Task statement:
The lines to transcribe run from the top of the material below to the line with "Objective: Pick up", inclusive. Leave the pictures behind.

════════════════

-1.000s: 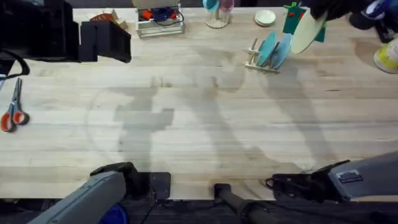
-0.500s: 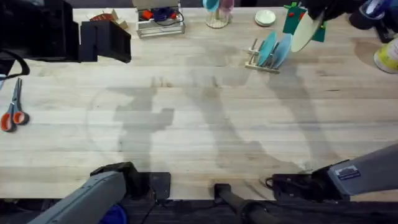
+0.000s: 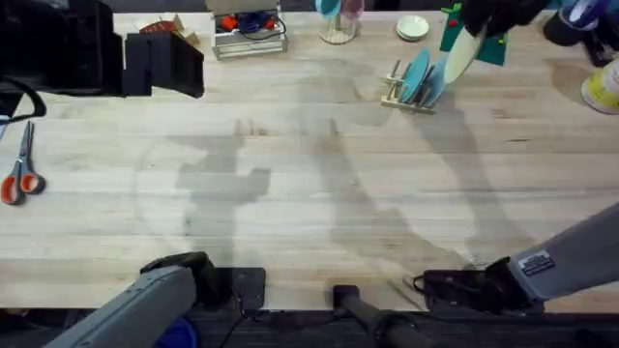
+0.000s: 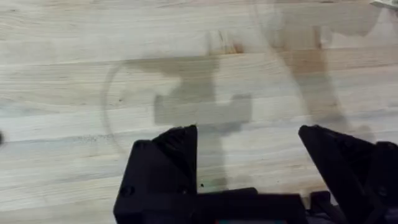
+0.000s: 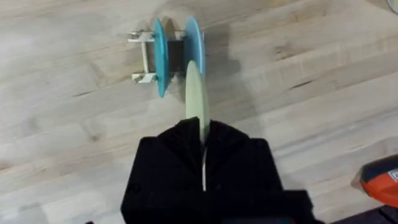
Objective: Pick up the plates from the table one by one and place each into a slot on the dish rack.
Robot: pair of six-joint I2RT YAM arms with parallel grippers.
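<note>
Cream-yellow plate [image 5: 197,99], one: held on edge between the black fingers of the right gripper [image 5: 203,146], which were closed tight on its rim. In the right wrist view the plate stood edge-on, aligned with and just beside the nearer of two teal-blue plates [image 5: 193,45] already standing in the dish rack [image 5: 144,57]. Whether the cream plate touched the rack or the teal plate could not be told.

Right arm: reached from its base at the lower right across to the far right of the table [image 3: 309,193], its gripper [image 3: 486,21] dark and blurred above the rack [image 3: 395,89] in the overhead view. The plate [image 3: 458,54] hung tilted below it, its lower edge next to the teal pair [image 3: 422,77].

Left gripper [image 4: 249,146]: fingers spread wide apart, holding nothing, hovering over bare wood. Left arm lay low near its base at the lower left.

Rack: part-hidden behind the teal plates; its free slots could not be counted.

Other items, far edge of table: wire basket [image 3: 250,35] with coloured contents, a small pale disc [image 3: 412,27], indistinct. Scissors [image 3: 21,166] with orange handles at the left edge.
</note>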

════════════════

Response:
-1.000s: 
-0.500s: 
+0.000s: 
+0.000s: 
+0.000s: 
Objective: Pick up the plates from the table one by one and place each into a slot on the dish rack.

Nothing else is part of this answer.